PROBLEM TO WORK ON
Among the lines of data below, reproduce only those from the one with "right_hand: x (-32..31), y" through the one with "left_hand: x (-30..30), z", exactly as they stand, both ends included.
━━━━━ INFORMATION ━━━━━
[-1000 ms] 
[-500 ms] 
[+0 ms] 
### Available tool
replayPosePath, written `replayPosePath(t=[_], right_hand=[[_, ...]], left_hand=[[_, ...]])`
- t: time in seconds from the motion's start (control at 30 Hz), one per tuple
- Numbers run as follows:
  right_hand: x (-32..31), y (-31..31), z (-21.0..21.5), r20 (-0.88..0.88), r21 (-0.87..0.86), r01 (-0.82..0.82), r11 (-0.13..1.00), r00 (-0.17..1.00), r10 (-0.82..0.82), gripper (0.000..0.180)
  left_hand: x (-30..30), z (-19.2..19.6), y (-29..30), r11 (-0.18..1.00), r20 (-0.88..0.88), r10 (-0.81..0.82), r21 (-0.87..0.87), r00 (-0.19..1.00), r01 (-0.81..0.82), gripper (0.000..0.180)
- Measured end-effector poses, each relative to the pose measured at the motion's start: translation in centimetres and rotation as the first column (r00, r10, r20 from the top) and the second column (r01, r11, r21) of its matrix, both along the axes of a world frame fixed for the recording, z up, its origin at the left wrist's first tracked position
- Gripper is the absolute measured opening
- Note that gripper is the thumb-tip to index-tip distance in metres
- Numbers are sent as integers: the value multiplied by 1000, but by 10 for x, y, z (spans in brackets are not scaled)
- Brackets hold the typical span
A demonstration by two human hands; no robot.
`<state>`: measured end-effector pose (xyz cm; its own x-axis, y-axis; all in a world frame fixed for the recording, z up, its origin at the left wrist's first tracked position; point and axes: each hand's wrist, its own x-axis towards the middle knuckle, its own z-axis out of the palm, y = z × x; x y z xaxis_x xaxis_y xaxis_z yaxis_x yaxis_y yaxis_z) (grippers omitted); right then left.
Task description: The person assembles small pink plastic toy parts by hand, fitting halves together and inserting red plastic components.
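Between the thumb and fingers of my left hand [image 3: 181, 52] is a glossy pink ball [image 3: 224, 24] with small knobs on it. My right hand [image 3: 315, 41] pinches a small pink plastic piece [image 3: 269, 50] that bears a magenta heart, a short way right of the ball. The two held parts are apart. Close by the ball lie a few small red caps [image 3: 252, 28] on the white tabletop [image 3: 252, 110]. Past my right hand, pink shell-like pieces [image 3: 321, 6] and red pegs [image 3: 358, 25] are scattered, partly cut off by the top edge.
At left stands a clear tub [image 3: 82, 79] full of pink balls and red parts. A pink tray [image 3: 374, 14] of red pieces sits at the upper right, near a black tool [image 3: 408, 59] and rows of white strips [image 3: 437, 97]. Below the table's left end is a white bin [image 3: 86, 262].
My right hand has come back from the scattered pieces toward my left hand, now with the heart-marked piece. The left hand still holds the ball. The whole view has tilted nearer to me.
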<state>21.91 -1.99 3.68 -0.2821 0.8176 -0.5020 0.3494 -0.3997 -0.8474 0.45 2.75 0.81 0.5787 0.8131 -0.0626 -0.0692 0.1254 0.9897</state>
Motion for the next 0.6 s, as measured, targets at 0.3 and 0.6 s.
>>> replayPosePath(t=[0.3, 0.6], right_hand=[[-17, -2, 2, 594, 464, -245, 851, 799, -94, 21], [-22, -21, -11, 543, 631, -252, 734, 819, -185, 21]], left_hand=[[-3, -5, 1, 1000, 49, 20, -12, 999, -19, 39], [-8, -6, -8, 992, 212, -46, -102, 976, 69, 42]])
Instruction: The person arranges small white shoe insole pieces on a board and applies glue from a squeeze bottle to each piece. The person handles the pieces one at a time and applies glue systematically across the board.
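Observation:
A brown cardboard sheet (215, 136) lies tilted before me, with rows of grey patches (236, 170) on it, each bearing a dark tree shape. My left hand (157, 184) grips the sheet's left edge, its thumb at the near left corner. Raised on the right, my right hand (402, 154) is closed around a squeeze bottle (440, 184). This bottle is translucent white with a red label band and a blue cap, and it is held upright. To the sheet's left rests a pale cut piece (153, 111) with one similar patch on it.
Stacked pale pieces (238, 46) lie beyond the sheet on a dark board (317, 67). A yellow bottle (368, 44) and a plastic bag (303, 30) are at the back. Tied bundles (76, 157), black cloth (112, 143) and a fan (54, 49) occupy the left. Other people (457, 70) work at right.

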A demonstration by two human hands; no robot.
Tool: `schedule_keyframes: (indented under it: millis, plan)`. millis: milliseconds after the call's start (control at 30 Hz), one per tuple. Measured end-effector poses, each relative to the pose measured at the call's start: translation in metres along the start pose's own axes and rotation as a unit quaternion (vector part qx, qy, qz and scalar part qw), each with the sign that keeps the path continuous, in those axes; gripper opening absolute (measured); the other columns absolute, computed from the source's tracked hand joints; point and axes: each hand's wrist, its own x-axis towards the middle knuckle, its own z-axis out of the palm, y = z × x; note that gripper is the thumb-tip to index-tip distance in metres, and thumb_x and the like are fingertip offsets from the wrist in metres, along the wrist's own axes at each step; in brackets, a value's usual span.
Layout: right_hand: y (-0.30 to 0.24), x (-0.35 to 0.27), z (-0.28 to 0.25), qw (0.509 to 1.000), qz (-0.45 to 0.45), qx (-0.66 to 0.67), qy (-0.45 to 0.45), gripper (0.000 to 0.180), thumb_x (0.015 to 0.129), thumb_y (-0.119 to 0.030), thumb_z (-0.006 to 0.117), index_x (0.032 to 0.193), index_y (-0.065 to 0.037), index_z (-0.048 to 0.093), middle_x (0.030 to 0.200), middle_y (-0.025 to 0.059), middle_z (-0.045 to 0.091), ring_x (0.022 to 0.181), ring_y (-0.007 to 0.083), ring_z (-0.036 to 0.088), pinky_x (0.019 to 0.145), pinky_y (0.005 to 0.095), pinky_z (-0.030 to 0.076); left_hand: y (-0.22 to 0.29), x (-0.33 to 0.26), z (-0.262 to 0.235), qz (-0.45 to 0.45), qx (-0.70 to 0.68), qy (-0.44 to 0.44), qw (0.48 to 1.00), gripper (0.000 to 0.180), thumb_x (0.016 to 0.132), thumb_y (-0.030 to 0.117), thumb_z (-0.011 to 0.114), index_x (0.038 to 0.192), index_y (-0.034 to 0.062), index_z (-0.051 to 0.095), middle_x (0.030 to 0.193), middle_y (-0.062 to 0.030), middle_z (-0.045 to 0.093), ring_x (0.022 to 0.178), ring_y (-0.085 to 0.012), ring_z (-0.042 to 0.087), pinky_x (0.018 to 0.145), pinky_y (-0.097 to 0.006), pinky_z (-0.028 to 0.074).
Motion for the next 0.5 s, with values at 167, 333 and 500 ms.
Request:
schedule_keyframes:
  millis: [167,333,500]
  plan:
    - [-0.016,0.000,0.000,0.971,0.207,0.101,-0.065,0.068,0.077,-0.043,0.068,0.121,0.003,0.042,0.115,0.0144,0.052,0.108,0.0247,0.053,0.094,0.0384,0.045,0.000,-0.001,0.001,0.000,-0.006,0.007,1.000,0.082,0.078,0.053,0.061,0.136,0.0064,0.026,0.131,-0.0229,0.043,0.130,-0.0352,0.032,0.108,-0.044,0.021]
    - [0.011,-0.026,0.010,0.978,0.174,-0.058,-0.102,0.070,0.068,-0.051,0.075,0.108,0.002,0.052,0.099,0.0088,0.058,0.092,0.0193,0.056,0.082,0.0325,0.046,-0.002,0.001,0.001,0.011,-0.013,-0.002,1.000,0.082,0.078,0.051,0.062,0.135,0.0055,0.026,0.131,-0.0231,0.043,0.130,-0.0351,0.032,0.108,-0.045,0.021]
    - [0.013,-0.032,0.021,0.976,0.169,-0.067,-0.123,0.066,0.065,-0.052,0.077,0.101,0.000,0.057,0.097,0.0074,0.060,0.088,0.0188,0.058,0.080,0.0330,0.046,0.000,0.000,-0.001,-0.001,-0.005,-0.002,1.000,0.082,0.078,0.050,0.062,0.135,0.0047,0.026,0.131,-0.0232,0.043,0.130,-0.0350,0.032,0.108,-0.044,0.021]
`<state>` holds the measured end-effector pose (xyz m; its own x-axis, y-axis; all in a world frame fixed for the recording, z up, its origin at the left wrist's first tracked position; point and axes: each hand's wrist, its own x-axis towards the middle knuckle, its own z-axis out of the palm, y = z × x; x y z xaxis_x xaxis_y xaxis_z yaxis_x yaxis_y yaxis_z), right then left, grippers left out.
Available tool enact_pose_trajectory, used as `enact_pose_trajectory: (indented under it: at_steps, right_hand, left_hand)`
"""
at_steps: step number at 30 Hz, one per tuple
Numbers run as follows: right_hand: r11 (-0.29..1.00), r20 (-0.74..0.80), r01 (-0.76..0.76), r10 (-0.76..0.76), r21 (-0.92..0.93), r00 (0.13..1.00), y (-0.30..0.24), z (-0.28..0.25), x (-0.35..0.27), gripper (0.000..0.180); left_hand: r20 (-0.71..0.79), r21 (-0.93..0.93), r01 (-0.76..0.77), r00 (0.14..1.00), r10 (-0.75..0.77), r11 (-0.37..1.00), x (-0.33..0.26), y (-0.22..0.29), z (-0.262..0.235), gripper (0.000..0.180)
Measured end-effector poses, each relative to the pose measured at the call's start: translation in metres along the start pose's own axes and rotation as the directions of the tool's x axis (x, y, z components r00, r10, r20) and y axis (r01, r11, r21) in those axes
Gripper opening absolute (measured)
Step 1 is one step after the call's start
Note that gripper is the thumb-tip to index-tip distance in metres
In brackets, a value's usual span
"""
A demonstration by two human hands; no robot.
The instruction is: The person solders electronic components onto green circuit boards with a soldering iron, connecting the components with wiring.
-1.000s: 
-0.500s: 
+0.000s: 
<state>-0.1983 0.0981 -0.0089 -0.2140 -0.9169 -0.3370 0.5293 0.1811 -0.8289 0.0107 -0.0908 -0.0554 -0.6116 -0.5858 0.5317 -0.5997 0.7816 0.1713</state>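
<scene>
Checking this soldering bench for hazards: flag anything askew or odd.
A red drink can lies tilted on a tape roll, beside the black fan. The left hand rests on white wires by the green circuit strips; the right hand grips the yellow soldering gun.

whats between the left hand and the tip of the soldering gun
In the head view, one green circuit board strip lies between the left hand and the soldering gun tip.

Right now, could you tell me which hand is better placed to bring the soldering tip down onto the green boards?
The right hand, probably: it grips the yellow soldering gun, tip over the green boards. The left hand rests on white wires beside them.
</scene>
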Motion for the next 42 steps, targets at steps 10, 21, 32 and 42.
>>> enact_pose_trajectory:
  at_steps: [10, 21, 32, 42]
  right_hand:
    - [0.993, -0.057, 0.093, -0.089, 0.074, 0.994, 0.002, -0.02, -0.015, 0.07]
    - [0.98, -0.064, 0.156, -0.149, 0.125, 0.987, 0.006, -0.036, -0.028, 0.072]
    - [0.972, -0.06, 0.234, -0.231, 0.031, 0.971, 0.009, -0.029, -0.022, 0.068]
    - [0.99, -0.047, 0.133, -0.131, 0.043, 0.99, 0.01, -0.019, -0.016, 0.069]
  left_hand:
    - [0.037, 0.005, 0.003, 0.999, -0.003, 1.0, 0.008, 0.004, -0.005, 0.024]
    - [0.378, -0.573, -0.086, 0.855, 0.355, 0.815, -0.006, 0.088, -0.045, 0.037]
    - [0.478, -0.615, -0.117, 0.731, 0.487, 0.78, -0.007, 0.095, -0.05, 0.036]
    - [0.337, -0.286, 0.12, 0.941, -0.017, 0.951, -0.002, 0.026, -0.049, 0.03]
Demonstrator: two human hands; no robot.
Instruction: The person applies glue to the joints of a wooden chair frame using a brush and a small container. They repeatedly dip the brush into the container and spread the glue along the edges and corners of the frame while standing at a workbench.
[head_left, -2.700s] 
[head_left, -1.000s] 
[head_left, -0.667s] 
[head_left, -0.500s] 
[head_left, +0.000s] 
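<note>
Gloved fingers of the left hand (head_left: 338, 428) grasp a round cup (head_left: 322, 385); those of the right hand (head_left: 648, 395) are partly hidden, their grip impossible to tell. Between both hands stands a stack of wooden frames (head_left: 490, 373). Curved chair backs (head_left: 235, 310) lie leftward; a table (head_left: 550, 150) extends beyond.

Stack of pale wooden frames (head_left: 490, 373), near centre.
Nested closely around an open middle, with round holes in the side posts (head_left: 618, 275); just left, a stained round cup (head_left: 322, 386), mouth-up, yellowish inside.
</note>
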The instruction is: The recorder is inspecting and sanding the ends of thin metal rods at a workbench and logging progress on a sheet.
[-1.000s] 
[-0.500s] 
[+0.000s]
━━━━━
RESULT OF THIS EXERCISE
  right_hand: x (-32..31), y (-31..31), z (-21.0..21.5), r20 (-0.88..0.88), r21 (-0.87..0.86), r01 (-0.82..0.82), r11 (-0.13..1.00), r00 (-0.17..1.00), r10 (-0.82..0.82), gripper (0.000..0.180)
  left_hand: x (-30..30), z (-19.2..19.6), y (-29..30), r11 (-0.18..1.00), r20 (-0.88..0.88), r10 (-0.81..0.82), r21 (-0.87..0.87), r00 (-0.19..1.00), r01 (-0.81..0.82), gripper (0.000..0.180)

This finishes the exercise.